Shopify has more than 1 million merchants on its platform. It brought in more than $390 million this past quarter, a 45% increase from the quarter the previous year. It’s been widely said to be a quiet competitor to Amazon — instead of controlling the marketplace and merchandise, it powers an ever-growing network of decentralized vendors.
Despite the fact that the company has been around since 2004, the last few years have been Shopify’s real moment of growth — both in dollars and mindshare. Its rise has been concomitant with the direct-to-consumer brand boom; as more digitally native companies launched with standalone online stores, they’ve looked toward platforms like Shopify — and Magento and WooCommerce and Squarespace — for technical solutions. What Shopify offered customers was a cheap, turnkey platform — customers could click a few boxes and essentially have a ready-made online marketplace. But as these DTC brands have grown, so too has Shopify. It launched Shopify Plus in 2014, offering enterprise solutions for a much heftier price tag. And it’s been able to nab some big names to use the enterprise software — including Staples Canada and Victoria Beckham.
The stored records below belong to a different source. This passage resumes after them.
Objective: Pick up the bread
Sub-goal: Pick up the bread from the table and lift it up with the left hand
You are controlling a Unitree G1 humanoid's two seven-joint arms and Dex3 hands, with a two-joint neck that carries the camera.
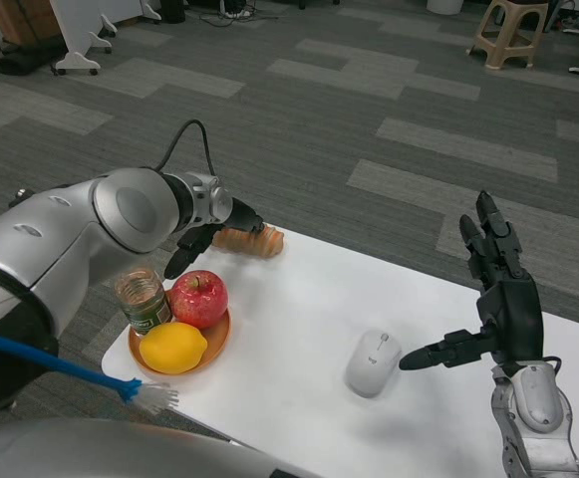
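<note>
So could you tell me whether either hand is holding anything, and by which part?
The left hand is at the bread's left end; a grip cannot be told. The right hand holds nothing.

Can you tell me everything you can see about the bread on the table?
The bread is a small golden-brown loaf, long and rounded, with ridges across its crust. It lies flat on its side at the far left corner of the white table, beyond the apple. The robot's left hand is right at its left end and hides part of it; whether the fingers grip it cannot be told.
</note>
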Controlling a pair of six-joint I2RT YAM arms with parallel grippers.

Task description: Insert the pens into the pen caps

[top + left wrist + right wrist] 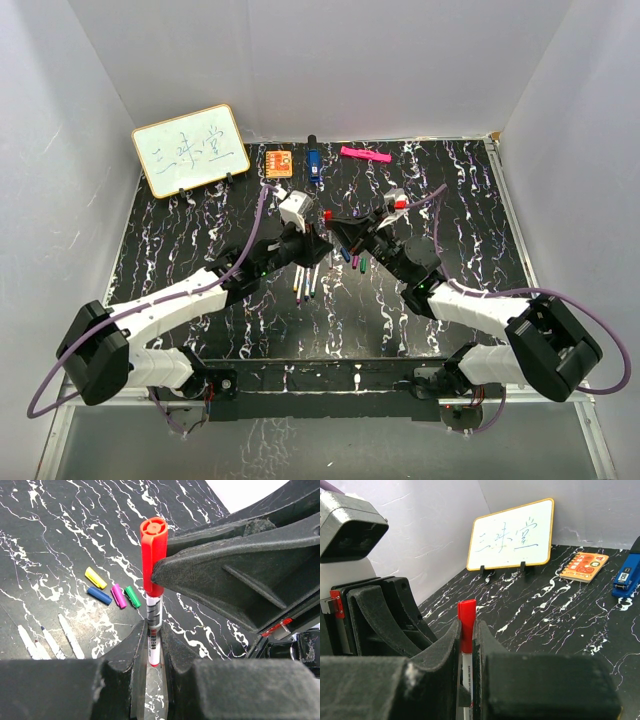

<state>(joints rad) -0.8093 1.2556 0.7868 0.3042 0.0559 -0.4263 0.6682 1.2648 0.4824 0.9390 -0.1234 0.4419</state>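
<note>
Now, step in hand: seating the short red plastic cap (pixel 152 555) on the thin white-barrelled pen (pixel 154 617) — both are lifted above the black white-veined surface (pixel 60 535), with the cap on the pen's upper end.
Grip, left: the left gripper (pixel 152 652) is clamped tight on the pen's lower barrel.
Grip, right: the right gripper (pixel 466 640) is pinched almost fully closed on the red cap, one pad on either side.
Fit so far: cap and barrel look in line; I cannot tell whether the cap is fully home.
Doing it well: push straight along the pen's axis with both wrists in line — a sideways lean would likely flex the thin barrel or let the cap skid in the pads. Release the cap side first, and only once no gap shows at its mouth.
Left to do: the yellow cap (pixel 95 577), blue cap (pixel 99 595), purple cap (pixel 118 596) and green cap (pixel 132 596) lie close together on the surface. The uncapped white pens (pixel 70 636) lie side by side near them, not touching.
</note>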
But recently, some companies have felt their Shopify experience to be lacking. The platform sometimes has bugs, or entire system hiccups — as the Star/Dawson saga illustrates. Other times, the easy functionality ingrained in the platform comes at the expense of business complexities. Brands have had difficulties cross-listing items because of the way Shopify implements tagging; Subscription pricing is a big headache, as is customizing the checkout process.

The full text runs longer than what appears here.